论文标题
自动匪徒
Autoregressive Bandits
论文作者
论文摘要
自然回归过程自然出现在各种各样的现实情况下,包括股票市场,销售预测,天气预测,广告和定价。在这种情况下面临顺序决策问题时,应正确考虑连续观察之间的时间依赖性,以确保融合到最佳策略。在这项工作中,我们提出了一个新颖的在线学习环境,即自回归土匪(ARB),其中观察到的奖励受订单$ k $的自回归过程的控制,其参数取决于所选的动作。我们表明,在对奖励过程的温和假设下,可以方便地计算最佳策略。然后,我们设计了一种新的乐观的遗憾最小化算法,即自回归的上流信心(AR-UCB),它遭受了Sublritear的订单后悔$ \ widetilde {\ Mathcal {\ Mathcal {o}} \ left( \ frac {(k+1)^{3/2} \ sqrt {nt}}} {(1-γ)^2} \ right)$,其中$ t $是优化范围,$ n $是动作数量,$γ<1 <1 $是该过程的稳定性指数。最后,我们从经验上验证了我们的算法,说明了其优势W.R.T.强盗基线及其对关键参数不合格的鲁棒性。

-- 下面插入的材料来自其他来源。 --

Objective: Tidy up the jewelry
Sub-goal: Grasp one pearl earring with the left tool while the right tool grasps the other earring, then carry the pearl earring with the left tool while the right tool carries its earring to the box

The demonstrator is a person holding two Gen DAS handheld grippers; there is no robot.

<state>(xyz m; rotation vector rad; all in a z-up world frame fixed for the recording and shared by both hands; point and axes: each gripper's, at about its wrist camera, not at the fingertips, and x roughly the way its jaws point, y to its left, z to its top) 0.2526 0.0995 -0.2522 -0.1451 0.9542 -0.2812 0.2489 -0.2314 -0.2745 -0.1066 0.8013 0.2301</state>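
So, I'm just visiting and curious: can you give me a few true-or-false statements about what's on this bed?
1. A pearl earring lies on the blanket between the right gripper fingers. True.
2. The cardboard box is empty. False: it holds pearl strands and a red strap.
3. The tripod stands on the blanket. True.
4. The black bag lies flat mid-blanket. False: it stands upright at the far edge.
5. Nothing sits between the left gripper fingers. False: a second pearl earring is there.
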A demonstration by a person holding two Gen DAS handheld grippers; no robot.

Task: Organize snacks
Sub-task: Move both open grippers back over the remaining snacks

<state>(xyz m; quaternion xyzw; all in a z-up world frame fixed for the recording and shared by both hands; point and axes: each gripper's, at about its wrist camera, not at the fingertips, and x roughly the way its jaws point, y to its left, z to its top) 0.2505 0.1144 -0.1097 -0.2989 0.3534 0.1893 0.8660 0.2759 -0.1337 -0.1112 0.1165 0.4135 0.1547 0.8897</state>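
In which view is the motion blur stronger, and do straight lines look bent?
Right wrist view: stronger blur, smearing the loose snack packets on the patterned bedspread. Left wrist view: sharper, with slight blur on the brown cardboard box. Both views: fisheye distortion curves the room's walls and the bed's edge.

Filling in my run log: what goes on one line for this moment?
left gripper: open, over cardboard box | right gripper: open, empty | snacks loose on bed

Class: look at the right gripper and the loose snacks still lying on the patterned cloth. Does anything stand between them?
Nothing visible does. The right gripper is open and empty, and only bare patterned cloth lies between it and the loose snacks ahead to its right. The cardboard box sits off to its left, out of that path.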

Autoregressive processes naturally arise in a large variety of real-world scenarios, including stock markets, sales forecasting, weather prediction, advertising, and pricing. When facing a sequential decision-making problem in such a context, the temporal dependence between consecutive observations should be properly accounted for guaranteeing convergence to the optimal policy. In this work, we propose a novel online learning setting, namely, Autoregressive Bandits (ARBs), in which the observed reward is governed by an autoregressive process of order $k$, whose parameters depend on the chosen action. We show that, under mild assumptions on the reward process, the optimal policy can be conveniently computed. Then, we devise a new optimistic regret minimization algorithm, namely, AutoRegressive Upper Confidence Bound (AR-UCB), that suffers sublinear regret of order $\widetilde{\mathcal{O}} \left( \frac{(k+1)^{3/2}\sqrt{nT}}{(1-Γ)^2}\right)$, where $T$ is the optimization horizon, $n$ is the number of actions, and $Γ< 1$ is a stability index of the process. Finally, we empirically validate our algorithm, illustrating its advantages w.r.t. bandit baselines and its robustness to misspecification of key parameters.